To close the mortality gap, the report concludes that the NHS budget would need to be increased by £6.3 billion each year to 2021, a total of £25.2 billion. Instead, in last week’s budget, Chancellor Phillip Hammond announced a derisory extra £2.8 billion for the NHS. In its post budget analysis, the Institute for Fiscal Studies forecasts declining productivity, growth and earnings every year until 2022. It says that the NHS is facing the “tightest funding constraints since the 1980s.” With annual spending growth of 4 percent before the financial crisis falling to the present 1 percent, and an aging population, the NHS is stretched to breaking point.
The BMJOpen report does not consider different mortality rates in reference to regional or class differences. However, it points out that “social care is means tested and privately delivered; factors that may influence access and quality.”
Since 2010, the NHS has been deliberately run down, with the £20 billion of cuts planned by the Labour government under Gordon Brown imposed by the incoming Conservative/Liberal Democrat coalition. A further £26 billion in “efficiency savings” is to be imposed by 2021, with the British Red Cross warning of a “humanitarian crisis.”

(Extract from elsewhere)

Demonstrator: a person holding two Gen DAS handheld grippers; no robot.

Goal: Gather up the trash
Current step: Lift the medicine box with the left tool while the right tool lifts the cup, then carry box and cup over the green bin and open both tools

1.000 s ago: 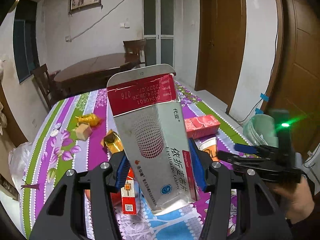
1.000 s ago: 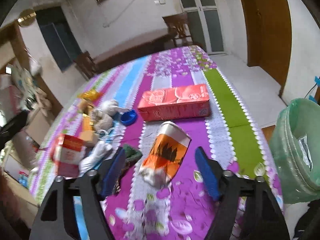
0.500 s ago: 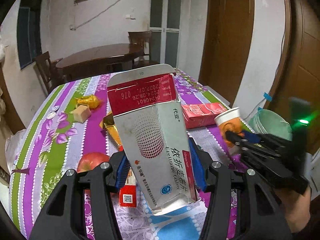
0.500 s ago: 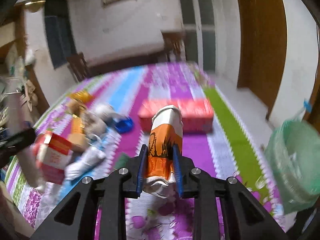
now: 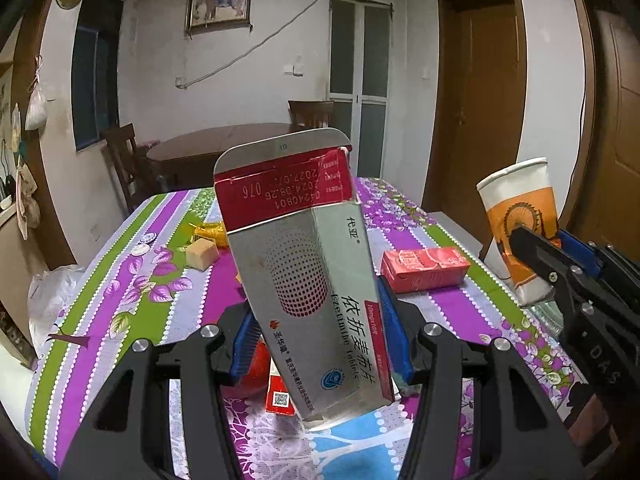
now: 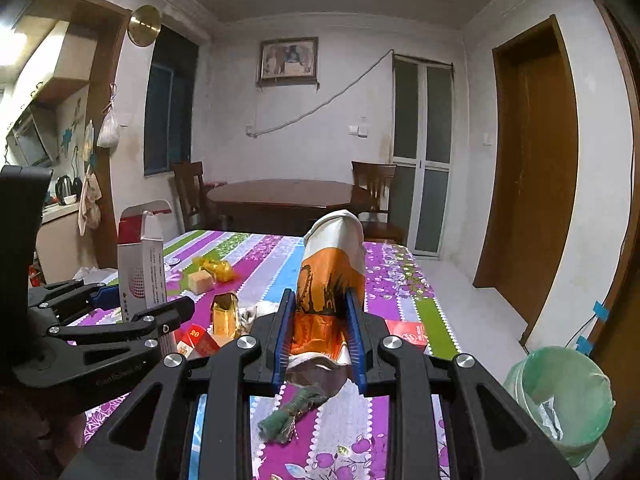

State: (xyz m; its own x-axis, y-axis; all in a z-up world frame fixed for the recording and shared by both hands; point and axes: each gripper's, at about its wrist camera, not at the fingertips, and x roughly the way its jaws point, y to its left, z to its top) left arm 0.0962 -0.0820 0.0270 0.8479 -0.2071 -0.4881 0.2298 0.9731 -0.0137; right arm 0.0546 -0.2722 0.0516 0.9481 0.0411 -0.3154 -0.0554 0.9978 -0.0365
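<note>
My left gripper (image 5: 320, 332) is shut on a silver and red medicine box (image 5: 304, 264), held upright above the table; the box also shows in the right wrist view (image 6: 142, 264). My right gripper (image 6: 320, 340) is shut on a crushed orange and white paper cup (image 6: 330, 280), lifted off the table; the cup shows at the right of the left wrist view (image 5: 520, 224). A green-lined trash bin (image 6: 560, 396) stands on the floor at the right of the table.
On the striped tablecloth (image 5: 120, 304) lie a red carton (image 5: 424, 268), a gold wrapper (image 5: 210, 232), a tan block (image 5: 202, 254), a red apple (image 5: 258, 368), a small red pack (image 5: 280, 394), a gold box (image 6: 225, 314) and a green wad (image 6: 292, 412). A dark dining table with chairs (image 6: 284, 196) stands behind.
My right gripper closed on the paper cup and lifted it off the table. Both grippers rose and tilted up; the left one kept its hold on the medicine box.
</note>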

Labour and its allies in the trade union bureaucracy continue to collude in the destruction of health and social care in local authorities throughout the UK. Just weeks after the election of Jeremy Corbyn as party leader in 2015, he and Shadow Chancellor John McDonnell instructed Labour councils to continue to impose austerity and refrain from setting “illegal” budgets.
One of the BMJOpen study’s co-authors, Professor Lawrence King of the Applied Health Research Unit at Cambridge University, said, “It is now very clear that austerity does not promote growth or reduce deficits—it is bad economics, but good class politics. This study shows it is also a public health disaster. It is not an exaggeration to call it economic murder.”
The term echoes what Friedrich Engels, the co-founder of scientific socialism, described in his 1845 work, The Condition of the Working Class in England, condemning the British ruling class for “social murder” due to the fetid water supplies, cramped housing and disease that afflicted working-class districts.
Faced with the damning study by reputable academics from some of the UK’s top universities, the government issued the usual counter of political bias—the same response made to an earlier Oxford University research report published by the Journal of the Royal Society of Medicine showing that there were 30,000 “excess deaths” in 2015 compared to the previous year—the biggest leap in more than 70 years.